Debe de ser un caramelo irrechazable el que le ofrecieron a
Michael Mann. Retratar la vida de John Dillinger, uno de los más
famosos y más queridos ladrones de bancos de la gran depresión
norteamericana y la de su insaciable cazador, el agente Melvin
Purvis y poder contar con Johnny Depp y Christian Bale para el
asunto (yo habría discutido con los productores, intentando poner a
Bale de malo, pero llena más cines la cara de Depp en el poster).

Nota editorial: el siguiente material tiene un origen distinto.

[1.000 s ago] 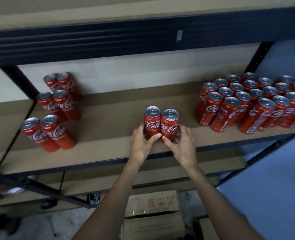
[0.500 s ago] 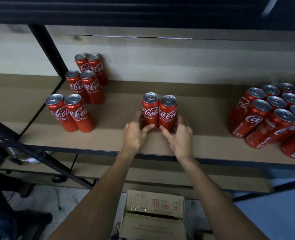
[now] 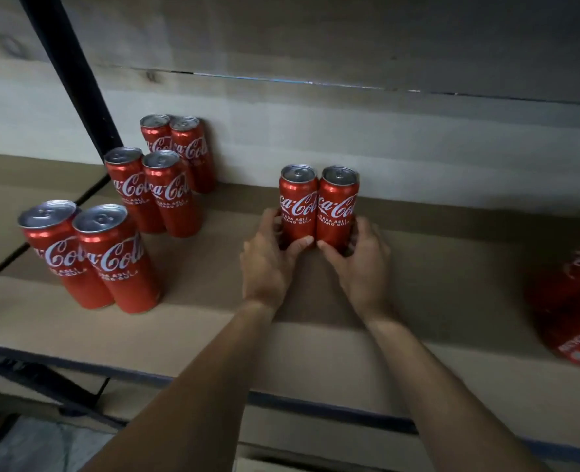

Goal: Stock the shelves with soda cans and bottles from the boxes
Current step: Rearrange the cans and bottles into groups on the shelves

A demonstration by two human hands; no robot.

Desde el principio se nos presenta a Dillinger como un
ladrón que dista mucho de ser malvado y que se preocupa por su grupo
de gangsters y por encontrar el amor (en la figura de una Cotillard
un poco sosa). El por entonces director del FBI, J. Edgar Hoover (Billy
Crudup) recurre a Purvis para acabar con Dillinger y sobre todo con
su fama de Robin Hood que atraca solo a los bancos adinerados y se
escapa de los policías con una sonrisa en sus labios (¿Quién mejor
para huir sonriendo que Johnny Depp?). Purvis (ayudado por la mirada
punzante y la voz profunda de Christian Bale) también esta lejos de
ser el cazador insaciable y evita los estereotipos del policía sin
escrúpulos.
Enemigos públicos
resulta ser una entretenida cacería y persecución, con sus homenajes
al género clásico de gangster de disparos con ametralladoras y
hampones disparando a una mano, subidos en marcha en los exteriores
de Ford V8 negro, con Chicago como telón de fondo. Una recreación
fidedigna que quizás carece por momentos de ritmo en 140 minutos de
metraje pero que contentará a los seguidores del género.